Resort to the language of order, stability, incrementalism, and moderation is hardly new and existed well before the events of last week. Not only is it consistent with the basic stance that the Obama administration has taken toward the Middle East from the very outset, but it reflects the long trajectory of American practices in the region, which have depended on shoring up Arab authoritarians who are willing to serve in an American “axis of moderation.” The members of this axis — Saudi Arabia, Egypt, Tunisia, Jordan — have displayed little in common other than a commitment to sustaining current U.S. foreign policy priorities – on Israel/Palestine, the containment of Iran, and access to oil. What they pointedly do not share is any tangible commitment to actual moderation – understood as an internal project of democratization or political openness. This latter fact has been powerfully exposed by the nonviolent demonstrations across the region, and, as in the case of Egypt, the increasingly brutal response such protest has elicited from “moderate” allies.

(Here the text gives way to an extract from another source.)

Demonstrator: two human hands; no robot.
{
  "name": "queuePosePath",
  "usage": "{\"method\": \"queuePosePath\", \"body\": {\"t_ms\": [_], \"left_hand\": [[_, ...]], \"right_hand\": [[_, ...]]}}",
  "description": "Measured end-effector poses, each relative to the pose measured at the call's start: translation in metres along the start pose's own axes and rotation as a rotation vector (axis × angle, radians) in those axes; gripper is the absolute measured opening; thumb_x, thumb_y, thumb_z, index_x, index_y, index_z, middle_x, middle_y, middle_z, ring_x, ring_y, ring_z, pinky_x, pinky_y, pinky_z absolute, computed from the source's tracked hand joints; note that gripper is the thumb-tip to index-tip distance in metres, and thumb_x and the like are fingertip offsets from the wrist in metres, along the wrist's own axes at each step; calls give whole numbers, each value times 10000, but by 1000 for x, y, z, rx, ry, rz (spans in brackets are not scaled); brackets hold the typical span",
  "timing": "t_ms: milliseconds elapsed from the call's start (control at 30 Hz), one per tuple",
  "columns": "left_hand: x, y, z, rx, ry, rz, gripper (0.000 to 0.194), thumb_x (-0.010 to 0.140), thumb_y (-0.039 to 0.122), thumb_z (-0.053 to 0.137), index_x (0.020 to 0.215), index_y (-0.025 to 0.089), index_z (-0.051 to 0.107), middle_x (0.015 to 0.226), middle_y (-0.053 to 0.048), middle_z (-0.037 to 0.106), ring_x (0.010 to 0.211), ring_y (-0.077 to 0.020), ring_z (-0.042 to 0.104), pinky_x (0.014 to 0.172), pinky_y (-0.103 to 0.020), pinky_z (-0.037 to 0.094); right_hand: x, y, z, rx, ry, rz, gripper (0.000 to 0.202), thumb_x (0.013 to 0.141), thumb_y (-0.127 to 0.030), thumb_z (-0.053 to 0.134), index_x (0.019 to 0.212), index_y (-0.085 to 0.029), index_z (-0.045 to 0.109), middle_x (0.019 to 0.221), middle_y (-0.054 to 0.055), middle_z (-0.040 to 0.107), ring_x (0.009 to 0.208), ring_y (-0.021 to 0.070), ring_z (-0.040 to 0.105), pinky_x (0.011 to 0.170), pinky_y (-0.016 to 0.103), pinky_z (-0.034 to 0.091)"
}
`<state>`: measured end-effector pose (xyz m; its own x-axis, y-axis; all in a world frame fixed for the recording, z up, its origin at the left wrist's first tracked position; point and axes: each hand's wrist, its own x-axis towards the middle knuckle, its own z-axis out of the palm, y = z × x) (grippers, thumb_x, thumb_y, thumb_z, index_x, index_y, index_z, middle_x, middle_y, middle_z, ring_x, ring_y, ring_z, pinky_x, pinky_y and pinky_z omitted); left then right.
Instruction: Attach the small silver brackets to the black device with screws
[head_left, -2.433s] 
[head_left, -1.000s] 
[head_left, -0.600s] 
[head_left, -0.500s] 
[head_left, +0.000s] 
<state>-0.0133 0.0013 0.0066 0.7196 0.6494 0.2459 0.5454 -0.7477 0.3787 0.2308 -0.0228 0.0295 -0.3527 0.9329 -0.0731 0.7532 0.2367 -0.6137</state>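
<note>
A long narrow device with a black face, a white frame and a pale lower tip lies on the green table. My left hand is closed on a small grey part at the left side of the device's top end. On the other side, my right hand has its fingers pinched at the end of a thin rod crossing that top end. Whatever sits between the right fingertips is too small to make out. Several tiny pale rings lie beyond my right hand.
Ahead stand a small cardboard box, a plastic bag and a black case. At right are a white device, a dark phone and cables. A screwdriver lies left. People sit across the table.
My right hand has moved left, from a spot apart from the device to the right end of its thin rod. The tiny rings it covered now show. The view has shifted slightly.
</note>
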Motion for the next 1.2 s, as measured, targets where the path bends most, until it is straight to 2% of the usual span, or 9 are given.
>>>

At the heart of American support for such autocrats is a false opposition between chaos and order, with many in Washington arguing that the only way to avoid pervasive regional violence is to maintain the status quo. But rather than calling for stasis, the United States now has a chance both to vindicate its rhetoric of democracy and in the process to produce a more lasting and stable regional peace. The events of the recent weeks underscore that long-term stability can neither be provided from the outside nor afforded to regimes that are best characterized by their willingness to advance Western preferences at the expense of repressing the preferences of their own citizens. If U.S. interests lie with a stable regional order, such a goal actually requires realigning American goals with those of local players deemed legitimate by their own people. This might mean building strategies around allies that cannot always be counted on to toe an American line.

This shift would require abandoning a vision of Pax-Americana. But it would nonetheless produce a region better able to serve as a partner over the coming decades. In other words, democracy for the Middle East need not be thought of as incompatible with order and synonymous with extremist violence. Rather, a region of democratic regimes that enjoy domestic legitimacy is likely the only viable method of ensuring that governments do not replay a continuous cycle of repression, entrenchment, and collapse.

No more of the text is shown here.